We grew the forums to a large community - larger than it is today, admittedly. It's just so difficult to keep up with all the different fandoms. And some people refused to join our community because of our moderation policies. They wanted to be able to have flame wars and attack and provoke people. They didn't say it exactly that way, but you could tell from the way they behaved on other forums that they didn't want to be part of a community built on mutual respect between fans of different ideas.

And that's not an easy path to walk. I have been moderated by the other team members more than anyone else in the history of SF-Fandom. It's fair to ask if I'd still be here if I wasn't "the guy who owns the domain". I'd like to think I'd still be here anyway, but I obviously can't see myself the way others do.

We had a very rough time when New Zealand actor Kevin Smith died. Everyone was upset. CNN put our forums on their broadcast and traffic exploded from all over the world. We collected about 15,000 messages in one thread from grief-stricken fans.

And then one night while performing maintenance on the site I accidentally deleted the database.

Dixie struggled for 4 days to get it back. We finally gave up and restored from an old backup, losing all those 15,000 incredible messages. She was heartbroken. She felt like she had let everyone down.

Dixie eventually got a full-time job and had to withdraw from SF-Fandom. We appreciated everything she had done for the fan community and she was still my friend. But we drifted apart as we both went back to work and had less time for online fannish activities.

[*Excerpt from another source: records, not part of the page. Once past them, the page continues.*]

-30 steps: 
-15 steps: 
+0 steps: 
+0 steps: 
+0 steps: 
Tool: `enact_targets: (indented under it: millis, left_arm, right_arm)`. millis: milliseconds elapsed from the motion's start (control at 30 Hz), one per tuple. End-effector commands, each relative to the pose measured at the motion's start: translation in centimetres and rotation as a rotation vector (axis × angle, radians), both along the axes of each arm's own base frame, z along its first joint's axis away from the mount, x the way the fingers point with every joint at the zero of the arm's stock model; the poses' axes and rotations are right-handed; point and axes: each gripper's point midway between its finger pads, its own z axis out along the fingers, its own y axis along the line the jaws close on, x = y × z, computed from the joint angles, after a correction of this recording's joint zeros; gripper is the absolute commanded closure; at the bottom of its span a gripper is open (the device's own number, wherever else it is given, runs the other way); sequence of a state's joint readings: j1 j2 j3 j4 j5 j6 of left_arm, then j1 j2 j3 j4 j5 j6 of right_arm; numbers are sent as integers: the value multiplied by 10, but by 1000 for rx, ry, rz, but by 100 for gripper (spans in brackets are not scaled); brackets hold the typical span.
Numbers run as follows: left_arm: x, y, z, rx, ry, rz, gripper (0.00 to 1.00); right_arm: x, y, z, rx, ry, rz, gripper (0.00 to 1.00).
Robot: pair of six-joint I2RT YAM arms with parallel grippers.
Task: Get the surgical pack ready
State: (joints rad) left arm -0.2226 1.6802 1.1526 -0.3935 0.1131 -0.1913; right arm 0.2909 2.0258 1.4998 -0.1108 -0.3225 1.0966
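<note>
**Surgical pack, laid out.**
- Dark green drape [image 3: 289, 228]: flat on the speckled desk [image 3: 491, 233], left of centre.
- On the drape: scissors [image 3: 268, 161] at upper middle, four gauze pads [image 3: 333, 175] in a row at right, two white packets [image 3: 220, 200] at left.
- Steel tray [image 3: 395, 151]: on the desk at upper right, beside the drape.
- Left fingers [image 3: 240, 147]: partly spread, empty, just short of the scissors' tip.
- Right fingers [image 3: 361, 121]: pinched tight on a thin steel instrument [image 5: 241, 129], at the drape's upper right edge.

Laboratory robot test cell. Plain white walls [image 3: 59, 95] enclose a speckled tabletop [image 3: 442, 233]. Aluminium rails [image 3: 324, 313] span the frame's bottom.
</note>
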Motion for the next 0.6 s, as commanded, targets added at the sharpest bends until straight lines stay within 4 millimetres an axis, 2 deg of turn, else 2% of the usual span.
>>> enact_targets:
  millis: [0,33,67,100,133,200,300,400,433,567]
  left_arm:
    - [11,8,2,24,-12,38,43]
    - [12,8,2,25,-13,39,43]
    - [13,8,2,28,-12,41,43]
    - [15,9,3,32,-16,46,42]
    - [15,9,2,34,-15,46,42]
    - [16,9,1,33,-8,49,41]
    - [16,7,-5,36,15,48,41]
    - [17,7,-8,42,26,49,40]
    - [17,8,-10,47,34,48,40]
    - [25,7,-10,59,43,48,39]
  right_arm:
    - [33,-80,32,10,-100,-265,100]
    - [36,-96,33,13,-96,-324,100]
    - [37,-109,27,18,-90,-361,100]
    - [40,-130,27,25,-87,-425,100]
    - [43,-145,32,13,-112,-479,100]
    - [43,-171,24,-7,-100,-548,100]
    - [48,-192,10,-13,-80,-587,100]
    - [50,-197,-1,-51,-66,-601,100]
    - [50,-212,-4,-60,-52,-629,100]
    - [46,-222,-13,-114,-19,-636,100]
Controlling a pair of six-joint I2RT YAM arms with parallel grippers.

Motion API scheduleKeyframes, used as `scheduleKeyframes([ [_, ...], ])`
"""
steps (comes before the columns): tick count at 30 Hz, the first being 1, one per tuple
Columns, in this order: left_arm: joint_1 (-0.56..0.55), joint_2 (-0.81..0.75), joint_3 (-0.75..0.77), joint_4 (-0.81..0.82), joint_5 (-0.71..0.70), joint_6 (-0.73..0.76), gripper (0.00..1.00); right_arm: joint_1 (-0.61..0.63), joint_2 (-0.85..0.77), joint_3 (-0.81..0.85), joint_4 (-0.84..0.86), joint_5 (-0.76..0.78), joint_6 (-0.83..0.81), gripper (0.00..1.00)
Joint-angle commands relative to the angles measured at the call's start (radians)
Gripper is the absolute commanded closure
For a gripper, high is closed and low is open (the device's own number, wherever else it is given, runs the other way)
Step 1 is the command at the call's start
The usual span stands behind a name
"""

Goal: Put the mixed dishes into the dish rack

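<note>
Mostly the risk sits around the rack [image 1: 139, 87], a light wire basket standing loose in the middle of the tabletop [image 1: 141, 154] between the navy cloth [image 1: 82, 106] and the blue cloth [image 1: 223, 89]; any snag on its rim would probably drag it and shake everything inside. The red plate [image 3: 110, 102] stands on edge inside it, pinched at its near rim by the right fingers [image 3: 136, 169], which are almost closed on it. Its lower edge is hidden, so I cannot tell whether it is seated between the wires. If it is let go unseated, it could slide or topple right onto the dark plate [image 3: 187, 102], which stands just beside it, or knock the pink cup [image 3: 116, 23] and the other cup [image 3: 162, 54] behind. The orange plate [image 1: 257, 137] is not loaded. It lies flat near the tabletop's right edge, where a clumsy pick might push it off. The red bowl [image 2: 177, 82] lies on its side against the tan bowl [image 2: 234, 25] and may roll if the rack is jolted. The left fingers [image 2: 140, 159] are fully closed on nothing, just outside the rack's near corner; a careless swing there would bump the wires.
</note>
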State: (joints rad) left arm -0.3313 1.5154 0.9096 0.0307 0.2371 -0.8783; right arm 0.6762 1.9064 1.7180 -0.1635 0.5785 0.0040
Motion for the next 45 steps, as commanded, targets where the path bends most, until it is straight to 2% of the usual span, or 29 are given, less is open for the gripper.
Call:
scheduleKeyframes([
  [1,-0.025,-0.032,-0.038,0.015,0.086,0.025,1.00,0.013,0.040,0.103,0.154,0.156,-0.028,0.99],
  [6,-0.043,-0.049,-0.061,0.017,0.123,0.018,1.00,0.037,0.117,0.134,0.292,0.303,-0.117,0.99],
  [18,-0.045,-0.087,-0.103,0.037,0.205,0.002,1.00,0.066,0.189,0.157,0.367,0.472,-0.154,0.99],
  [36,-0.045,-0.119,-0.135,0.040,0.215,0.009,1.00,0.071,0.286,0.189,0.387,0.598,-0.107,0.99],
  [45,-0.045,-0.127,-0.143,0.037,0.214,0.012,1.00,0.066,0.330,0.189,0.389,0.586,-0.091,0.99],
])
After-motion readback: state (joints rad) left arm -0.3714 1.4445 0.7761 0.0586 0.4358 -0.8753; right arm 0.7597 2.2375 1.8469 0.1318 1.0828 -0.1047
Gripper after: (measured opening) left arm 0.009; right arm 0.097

And then she passed away unexpectedly a few years ago. I still think about her all the time, and her family. And I remember many late night discussions we had about our personal lives, how to make SF-Fandom better, and all the bitter drama that she and I had to preside over when fan disputes were escalated by the moderation team to "Mom and Dad".

It wasn't easy but having Dixie there was always a comfort.

SF-Fandom still has a lot of life in it. And I still have ideas I want to try out. Someday I'll do them. I didn't think I'd ever get us off VBulletin, which is very good forum software - but our license was too old to keep renewing. And yet, here we are running on another forum platform.

We might transition back to VBulletin again in the future. I haven't figured that out.

Well, my wife wants me to run an errand so I guess I'll wrap up here.

But I wanted to say that these forums are all about the thousands of people who come to read the discussions every month, and the people who participate in those discussions. And I hope that going forward our community grows again.

The last 20 years have been a blessing. And if anyone is owed any thanks, it's everyone who contributed to our discussions over the years. I know Dixie would feel that way. And that's how I feel.